Poster Session C - Sunday, April 14, 2024, 5:00 – 7:00 pm EDT, Sheraton Hall
Also presenting in Data Blitz Session 4 - Saturday, April 13, 2024, 1:00 – 2:30 pm EDT, Osgood Ballroom.

Kazuhisa Shibata1 (kazuhisa.shibata@riken.jp), Hiroki Ohashi1, Hayato Nishioka2, Yuki Ogasawara2; 1RIKEN Center for Brain Science, 2SONY Computer Science Laboratories Inc.

Motor learning evolves beyond the period of training on a skill. Key to this evolution is reactivation, which destabilizes once-consolidated motor memory, thus enabling further refinement of skills through reconsolidation. Here, an important question arises: what triggers this reactivation? While reactivation has traditionally been assumed to occur by re-experiencing the same context as in training, no two experiences are exactly alike in our uncertain world. Consequently, the context involved in reactivation (e.g., motor command, somatosensory feedback, visual input) inevitably differs from that in training. This difference demands the brain to make concessions on the contexts necessary for effective reactivation.
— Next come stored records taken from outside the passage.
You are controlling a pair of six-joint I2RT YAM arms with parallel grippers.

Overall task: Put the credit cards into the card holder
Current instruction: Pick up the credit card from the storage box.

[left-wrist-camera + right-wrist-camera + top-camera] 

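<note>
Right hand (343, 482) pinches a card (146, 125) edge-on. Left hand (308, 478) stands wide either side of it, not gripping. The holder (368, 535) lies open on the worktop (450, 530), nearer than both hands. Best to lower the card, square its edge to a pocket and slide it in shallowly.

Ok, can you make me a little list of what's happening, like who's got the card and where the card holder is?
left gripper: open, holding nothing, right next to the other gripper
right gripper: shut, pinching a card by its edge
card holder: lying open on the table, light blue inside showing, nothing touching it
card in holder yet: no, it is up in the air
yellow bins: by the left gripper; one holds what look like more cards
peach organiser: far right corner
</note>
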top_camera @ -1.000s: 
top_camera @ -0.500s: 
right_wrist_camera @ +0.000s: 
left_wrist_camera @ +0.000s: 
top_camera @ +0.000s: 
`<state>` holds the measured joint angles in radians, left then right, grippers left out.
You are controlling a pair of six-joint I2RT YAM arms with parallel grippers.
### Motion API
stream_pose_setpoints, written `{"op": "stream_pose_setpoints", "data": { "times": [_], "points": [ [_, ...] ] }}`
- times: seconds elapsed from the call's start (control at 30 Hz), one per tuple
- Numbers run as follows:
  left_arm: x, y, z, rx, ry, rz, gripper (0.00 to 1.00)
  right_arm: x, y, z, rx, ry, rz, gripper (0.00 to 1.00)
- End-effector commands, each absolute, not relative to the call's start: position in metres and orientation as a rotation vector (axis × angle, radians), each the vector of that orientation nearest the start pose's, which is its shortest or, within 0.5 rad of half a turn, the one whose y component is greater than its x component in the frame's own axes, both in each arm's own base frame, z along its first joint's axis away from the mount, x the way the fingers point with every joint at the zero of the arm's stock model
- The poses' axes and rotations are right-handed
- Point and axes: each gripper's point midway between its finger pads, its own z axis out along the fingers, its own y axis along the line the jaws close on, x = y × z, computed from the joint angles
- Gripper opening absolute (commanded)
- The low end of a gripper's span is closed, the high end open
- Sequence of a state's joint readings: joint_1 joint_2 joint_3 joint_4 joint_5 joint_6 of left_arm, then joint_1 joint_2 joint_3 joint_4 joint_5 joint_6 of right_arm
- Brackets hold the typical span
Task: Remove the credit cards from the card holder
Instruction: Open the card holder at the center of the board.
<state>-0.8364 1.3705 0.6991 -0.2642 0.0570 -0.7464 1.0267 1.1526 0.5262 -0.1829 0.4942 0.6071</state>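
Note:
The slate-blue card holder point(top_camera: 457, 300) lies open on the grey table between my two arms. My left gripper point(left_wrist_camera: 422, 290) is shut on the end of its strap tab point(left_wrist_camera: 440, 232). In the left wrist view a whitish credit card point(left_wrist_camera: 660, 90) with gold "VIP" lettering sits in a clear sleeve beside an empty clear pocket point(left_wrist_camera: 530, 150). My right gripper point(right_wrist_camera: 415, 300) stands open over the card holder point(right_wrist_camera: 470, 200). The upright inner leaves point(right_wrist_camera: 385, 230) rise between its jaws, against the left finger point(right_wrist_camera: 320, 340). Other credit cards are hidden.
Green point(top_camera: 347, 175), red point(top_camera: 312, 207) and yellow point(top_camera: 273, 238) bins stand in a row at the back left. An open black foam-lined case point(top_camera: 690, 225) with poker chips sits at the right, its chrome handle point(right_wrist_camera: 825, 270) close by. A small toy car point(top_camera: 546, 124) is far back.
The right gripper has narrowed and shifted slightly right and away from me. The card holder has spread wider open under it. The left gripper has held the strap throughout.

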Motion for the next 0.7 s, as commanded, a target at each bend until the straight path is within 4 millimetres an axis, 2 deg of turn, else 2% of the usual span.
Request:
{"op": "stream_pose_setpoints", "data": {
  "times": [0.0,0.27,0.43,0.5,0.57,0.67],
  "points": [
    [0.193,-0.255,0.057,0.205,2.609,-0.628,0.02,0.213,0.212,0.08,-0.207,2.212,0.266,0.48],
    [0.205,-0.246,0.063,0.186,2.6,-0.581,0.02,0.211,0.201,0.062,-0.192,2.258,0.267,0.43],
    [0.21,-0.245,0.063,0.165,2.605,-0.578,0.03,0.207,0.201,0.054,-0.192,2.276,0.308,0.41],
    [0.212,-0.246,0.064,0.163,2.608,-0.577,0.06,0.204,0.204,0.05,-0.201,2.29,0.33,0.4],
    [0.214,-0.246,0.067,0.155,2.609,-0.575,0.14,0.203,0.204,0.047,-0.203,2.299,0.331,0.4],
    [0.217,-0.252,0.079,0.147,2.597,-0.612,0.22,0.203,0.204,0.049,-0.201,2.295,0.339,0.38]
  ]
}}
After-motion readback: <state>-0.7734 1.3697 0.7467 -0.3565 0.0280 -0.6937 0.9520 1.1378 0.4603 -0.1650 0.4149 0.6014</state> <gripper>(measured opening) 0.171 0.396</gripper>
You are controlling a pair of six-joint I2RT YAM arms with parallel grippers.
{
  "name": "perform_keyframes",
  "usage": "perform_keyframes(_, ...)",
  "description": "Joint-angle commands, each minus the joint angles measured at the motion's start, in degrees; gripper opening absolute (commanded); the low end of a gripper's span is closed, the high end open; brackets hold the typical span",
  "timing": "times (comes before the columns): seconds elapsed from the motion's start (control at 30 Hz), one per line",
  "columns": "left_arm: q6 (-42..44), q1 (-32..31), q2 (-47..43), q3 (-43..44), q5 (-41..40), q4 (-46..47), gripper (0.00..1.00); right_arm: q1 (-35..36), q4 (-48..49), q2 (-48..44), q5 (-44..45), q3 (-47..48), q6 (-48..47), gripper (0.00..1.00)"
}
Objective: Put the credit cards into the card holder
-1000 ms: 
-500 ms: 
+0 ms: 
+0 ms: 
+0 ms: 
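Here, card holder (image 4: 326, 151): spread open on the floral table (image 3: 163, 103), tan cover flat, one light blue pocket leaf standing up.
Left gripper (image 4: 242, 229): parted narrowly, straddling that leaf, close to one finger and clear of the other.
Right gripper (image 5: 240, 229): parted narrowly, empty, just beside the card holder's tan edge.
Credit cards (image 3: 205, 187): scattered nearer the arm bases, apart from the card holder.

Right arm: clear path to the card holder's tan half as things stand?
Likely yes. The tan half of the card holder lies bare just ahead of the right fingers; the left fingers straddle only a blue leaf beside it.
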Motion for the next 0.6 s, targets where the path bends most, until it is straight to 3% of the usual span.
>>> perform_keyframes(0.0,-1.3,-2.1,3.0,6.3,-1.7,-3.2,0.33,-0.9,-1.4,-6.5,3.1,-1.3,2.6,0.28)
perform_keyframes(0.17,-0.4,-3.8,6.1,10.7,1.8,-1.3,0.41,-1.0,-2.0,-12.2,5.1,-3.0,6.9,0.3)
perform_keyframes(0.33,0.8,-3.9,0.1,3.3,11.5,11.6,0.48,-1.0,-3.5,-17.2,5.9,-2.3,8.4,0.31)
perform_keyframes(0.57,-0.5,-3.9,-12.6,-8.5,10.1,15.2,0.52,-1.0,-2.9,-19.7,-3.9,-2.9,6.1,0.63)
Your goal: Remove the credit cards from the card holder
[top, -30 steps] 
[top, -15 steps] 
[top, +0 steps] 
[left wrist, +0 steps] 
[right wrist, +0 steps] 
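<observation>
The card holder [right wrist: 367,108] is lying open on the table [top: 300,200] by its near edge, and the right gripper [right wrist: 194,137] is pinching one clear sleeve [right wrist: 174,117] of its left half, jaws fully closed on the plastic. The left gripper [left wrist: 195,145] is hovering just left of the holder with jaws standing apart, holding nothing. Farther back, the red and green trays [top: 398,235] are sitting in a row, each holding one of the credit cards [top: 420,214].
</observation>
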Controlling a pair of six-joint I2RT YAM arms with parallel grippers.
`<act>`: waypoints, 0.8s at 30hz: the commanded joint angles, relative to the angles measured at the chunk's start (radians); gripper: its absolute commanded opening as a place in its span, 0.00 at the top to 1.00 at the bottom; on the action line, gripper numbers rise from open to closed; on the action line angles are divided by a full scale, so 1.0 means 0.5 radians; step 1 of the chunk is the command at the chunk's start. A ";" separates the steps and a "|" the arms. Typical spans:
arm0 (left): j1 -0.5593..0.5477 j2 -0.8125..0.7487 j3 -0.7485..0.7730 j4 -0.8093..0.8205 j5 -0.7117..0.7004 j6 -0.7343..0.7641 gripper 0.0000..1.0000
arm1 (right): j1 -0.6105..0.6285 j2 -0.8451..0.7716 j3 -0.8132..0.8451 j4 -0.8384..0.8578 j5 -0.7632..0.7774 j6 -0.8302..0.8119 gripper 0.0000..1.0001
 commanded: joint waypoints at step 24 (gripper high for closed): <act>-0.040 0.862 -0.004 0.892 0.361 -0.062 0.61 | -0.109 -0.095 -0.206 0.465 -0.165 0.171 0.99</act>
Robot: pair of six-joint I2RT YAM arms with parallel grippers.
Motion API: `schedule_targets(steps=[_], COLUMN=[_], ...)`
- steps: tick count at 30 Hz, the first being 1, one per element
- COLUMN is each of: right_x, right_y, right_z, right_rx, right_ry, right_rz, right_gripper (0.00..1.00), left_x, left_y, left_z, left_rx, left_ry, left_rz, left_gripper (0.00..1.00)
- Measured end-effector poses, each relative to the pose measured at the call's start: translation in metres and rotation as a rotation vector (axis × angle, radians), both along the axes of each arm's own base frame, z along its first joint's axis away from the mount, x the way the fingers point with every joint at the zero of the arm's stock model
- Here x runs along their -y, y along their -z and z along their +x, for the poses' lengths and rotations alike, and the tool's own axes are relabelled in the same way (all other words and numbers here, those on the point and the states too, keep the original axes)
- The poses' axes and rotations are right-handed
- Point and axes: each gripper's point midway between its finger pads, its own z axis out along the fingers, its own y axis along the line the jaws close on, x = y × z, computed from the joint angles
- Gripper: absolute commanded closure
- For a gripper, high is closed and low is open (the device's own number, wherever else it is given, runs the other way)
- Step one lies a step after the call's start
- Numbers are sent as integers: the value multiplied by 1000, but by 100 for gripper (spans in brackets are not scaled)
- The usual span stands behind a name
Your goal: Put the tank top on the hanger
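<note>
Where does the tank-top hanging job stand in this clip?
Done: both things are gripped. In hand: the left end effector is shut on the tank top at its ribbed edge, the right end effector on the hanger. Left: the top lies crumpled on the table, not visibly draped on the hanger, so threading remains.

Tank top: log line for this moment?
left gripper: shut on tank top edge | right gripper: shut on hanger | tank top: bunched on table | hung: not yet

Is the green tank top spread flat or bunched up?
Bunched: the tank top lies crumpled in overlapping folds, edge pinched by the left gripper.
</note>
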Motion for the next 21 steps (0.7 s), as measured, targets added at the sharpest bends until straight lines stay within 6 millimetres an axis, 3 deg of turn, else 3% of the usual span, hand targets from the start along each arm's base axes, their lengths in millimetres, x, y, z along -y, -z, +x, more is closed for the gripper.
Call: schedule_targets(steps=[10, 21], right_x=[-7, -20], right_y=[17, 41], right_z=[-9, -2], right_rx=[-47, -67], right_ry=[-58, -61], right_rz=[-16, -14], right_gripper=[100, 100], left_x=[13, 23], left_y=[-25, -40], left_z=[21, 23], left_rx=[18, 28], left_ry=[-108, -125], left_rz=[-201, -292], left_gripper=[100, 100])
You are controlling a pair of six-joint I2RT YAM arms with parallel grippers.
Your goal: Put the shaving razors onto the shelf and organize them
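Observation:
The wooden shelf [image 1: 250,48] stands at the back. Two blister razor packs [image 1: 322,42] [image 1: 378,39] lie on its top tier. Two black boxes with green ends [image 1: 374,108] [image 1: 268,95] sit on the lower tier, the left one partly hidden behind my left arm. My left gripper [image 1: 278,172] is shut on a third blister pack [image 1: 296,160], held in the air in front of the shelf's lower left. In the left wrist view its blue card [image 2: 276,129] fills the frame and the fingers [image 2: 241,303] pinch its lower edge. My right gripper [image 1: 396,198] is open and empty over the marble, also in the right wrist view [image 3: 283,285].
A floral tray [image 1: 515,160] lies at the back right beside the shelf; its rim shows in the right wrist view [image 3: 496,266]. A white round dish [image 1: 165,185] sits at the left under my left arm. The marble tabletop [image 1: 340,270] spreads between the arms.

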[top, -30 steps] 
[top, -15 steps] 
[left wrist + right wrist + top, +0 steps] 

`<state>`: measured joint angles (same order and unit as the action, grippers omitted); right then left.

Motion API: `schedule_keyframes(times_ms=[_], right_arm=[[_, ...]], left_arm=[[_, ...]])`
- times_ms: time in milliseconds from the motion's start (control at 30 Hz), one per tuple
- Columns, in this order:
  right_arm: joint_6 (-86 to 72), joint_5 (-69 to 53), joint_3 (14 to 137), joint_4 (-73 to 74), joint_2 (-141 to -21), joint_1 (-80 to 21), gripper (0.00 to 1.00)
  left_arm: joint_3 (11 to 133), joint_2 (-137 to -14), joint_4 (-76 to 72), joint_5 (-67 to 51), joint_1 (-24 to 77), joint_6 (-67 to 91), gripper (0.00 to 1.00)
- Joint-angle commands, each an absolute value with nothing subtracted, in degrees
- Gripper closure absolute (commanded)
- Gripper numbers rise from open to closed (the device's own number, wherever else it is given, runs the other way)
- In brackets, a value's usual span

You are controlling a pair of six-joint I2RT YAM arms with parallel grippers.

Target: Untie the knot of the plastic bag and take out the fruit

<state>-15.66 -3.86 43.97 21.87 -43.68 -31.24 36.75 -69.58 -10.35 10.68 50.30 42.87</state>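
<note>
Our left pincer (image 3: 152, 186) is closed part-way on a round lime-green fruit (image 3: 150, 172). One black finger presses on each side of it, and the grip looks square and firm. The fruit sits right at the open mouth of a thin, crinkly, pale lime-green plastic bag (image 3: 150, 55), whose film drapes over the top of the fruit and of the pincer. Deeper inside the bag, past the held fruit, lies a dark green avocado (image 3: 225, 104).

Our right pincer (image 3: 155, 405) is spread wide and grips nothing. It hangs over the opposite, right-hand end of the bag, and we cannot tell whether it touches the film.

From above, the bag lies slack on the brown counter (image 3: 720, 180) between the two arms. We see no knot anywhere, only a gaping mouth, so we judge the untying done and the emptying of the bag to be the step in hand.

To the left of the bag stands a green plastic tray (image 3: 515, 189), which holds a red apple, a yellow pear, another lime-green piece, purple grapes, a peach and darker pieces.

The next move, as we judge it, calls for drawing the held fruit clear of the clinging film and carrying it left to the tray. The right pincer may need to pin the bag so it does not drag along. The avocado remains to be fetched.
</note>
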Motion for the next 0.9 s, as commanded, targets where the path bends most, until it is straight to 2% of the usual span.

However, excessive concessions could admit reactivation under contexts unrelated to the original training, leading to potential overwriting or disruption of the memory. To examine how the brain resolves this plasticity-stability dilemma in reactivation, we conducted finger movement learning experiments that systematically manipulated the context for reactivation. Notably, we introduced a ‘passive condition’ where participants, using a robotic hand exoskeleton, re-experienced the somatosensory feedback and visual inputs in the absence of motor commands. This passive condition resulted in a performance gain comparable to the condition involving all three components. The performance gain was still observed when participants performed a cognitively demanding task while experiencing the somatosensory feedback, suggesting that somatosensory feedback alone can trigger reactivation. In contrast, visual inputs alone did not yield such gain. These results imply that the brain primarily relies on somatosensory feedback related to motor actions during training to resolve the plasticity-stability dilemma in reactivating motor memory.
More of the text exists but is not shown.